**Exercise details:**
After locating the line that contains "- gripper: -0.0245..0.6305" in the records below, write out exactly that line and each line after it through the one that contains "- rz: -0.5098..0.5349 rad", and nothing else.

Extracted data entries
==========

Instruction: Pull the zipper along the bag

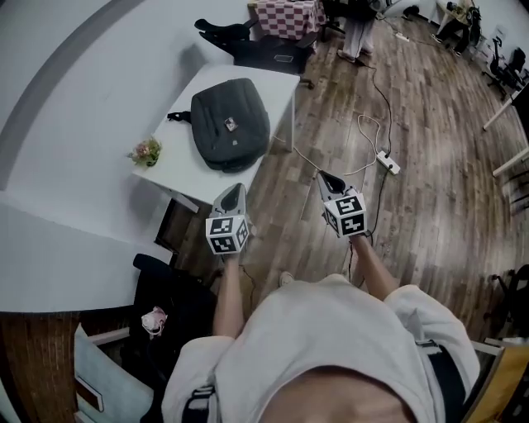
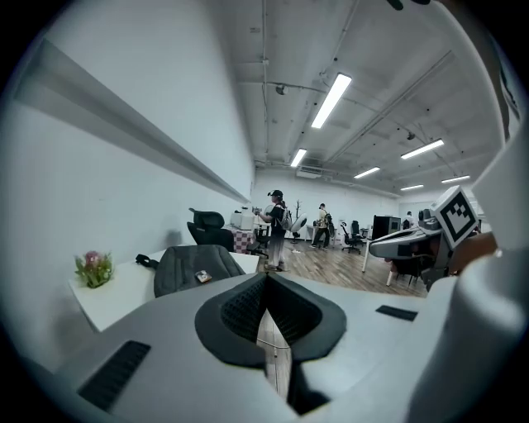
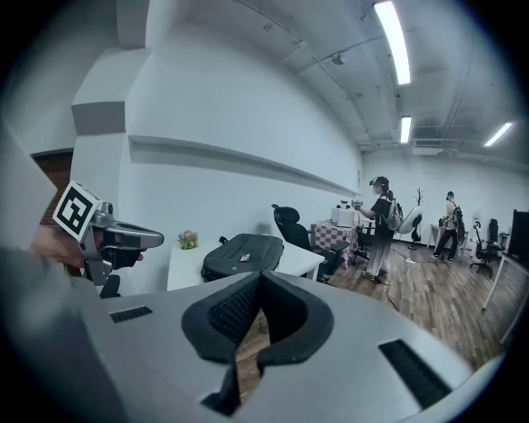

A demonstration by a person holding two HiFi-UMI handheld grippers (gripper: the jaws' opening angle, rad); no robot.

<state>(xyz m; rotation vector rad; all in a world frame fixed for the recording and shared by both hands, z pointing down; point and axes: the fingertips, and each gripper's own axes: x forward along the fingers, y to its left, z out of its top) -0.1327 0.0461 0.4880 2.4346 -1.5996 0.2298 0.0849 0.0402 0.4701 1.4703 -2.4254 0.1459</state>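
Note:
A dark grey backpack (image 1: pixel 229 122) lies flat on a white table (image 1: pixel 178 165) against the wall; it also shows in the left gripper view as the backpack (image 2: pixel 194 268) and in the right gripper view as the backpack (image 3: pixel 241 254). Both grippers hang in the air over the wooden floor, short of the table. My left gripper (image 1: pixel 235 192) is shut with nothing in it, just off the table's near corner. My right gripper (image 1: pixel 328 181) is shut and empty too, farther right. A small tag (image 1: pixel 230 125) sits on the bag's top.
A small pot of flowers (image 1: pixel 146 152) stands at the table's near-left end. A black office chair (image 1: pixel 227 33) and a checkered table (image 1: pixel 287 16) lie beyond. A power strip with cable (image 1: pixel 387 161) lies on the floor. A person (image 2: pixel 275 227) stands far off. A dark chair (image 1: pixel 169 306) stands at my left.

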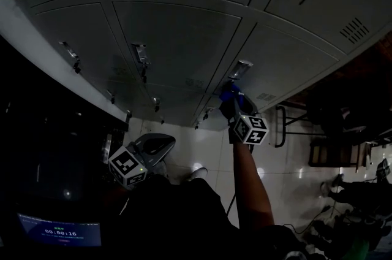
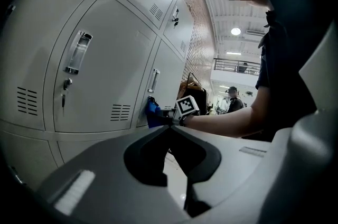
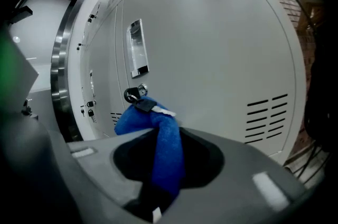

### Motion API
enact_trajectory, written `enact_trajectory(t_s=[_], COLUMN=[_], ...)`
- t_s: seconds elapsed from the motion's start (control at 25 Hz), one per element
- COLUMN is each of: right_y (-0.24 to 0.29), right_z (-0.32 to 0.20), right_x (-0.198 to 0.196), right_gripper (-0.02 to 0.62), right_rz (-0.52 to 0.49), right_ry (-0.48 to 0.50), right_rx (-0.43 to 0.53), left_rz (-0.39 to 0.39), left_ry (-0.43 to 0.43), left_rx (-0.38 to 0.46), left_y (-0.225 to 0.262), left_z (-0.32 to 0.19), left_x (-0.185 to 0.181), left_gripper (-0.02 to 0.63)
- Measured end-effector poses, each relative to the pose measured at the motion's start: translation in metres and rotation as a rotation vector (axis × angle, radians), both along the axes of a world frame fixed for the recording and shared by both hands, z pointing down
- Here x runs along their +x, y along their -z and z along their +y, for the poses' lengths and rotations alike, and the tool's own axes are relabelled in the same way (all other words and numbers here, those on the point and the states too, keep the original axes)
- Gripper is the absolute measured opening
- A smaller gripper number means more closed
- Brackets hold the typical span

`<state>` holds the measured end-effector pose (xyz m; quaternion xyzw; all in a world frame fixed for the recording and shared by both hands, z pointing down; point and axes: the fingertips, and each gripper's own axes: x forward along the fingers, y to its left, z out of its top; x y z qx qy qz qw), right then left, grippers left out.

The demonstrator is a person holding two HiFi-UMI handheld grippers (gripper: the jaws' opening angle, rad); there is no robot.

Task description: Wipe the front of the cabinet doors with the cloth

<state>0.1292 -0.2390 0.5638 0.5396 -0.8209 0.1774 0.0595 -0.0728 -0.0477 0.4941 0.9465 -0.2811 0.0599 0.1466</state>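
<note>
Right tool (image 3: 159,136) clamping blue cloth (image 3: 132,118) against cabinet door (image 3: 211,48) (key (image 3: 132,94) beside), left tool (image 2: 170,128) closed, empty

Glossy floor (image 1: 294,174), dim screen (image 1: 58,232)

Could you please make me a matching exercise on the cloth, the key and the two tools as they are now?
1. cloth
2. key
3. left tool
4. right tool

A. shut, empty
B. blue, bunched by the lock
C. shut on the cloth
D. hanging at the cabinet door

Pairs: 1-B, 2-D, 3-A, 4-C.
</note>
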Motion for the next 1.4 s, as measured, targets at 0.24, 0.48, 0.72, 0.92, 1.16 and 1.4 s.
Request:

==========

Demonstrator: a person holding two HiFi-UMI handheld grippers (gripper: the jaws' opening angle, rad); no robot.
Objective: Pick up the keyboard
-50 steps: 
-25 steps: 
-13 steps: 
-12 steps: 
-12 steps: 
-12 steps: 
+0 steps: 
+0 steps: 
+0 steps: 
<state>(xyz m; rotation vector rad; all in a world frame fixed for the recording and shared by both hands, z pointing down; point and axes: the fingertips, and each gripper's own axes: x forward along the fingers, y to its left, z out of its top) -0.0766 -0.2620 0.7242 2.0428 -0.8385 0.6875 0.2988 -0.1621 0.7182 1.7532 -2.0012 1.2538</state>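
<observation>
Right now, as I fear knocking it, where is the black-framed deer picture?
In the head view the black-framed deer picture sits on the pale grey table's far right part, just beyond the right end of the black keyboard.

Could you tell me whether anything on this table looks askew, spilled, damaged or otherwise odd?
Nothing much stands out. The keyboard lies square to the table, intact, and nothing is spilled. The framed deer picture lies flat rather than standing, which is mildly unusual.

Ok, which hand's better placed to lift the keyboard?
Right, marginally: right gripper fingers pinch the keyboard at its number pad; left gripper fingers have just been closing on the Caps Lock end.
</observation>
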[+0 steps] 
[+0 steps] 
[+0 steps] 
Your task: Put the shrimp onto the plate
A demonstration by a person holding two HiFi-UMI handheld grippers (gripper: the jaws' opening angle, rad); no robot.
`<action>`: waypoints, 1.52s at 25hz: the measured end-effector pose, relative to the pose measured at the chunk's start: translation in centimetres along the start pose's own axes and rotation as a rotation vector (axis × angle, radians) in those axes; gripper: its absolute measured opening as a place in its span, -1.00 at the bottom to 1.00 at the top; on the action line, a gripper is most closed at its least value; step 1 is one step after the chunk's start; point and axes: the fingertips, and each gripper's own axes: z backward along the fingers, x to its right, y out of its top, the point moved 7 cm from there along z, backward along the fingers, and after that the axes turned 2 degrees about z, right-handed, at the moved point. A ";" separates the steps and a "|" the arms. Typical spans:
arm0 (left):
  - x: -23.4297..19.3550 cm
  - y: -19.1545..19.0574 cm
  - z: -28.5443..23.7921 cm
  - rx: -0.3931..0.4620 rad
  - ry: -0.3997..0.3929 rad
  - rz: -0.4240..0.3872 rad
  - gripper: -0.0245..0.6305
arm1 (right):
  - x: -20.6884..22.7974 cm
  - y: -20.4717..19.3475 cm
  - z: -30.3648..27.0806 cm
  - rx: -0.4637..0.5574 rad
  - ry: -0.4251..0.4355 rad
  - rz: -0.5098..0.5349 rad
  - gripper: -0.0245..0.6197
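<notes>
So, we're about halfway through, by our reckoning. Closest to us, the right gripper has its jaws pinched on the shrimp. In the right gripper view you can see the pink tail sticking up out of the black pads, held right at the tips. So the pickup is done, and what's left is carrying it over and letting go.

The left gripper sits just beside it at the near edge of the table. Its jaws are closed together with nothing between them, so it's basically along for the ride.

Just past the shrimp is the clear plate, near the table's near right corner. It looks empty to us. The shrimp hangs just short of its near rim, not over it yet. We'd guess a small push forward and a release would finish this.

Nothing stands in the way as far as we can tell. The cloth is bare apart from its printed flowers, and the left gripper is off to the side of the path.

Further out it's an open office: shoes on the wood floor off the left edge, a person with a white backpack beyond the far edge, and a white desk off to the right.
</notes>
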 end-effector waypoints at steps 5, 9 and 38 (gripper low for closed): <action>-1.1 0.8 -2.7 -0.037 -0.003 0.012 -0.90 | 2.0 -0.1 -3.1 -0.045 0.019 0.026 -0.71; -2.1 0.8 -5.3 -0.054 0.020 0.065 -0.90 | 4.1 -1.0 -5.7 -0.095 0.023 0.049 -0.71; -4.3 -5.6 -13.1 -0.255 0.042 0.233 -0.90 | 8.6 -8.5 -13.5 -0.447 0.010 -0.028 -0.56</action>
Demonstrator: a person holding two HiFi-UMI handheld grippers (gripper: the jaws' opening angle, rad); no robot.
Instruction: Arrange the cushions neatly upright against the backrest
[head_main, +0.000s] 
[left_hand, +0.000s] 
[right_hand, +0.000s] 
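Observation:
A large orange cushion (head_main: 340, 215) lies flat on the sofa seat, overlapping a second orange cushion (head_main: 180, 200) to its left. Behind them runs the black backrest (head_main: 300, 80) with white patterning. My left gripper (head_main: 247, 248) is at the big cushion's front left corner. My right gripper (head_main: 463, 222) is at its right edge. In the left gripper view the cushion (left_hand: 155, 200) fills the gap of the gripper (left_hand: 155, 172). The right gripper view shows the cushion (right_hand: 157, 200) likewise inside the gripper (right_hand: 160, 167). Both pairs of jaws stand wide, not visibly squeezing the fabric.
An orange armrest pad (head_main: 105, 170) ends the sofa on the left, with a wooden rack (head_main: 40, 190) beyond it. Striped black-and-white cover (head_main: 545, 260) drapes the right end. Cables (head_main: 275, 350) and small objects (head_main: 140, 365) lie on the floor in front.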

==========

**Exercise response:**
  - gripper: -0.0245..0.6305
arm1 (right):
  - x: -20.6884..22.7974 cm
  - y: -20.4717..19.3475 cm
  - z: -30.3648..27.0806 cm
  - rx: -0.4637..0.5574 rad
  - ry: -0.4251..0.4355 rad
  - rz: -0.5098..0.5349 rad

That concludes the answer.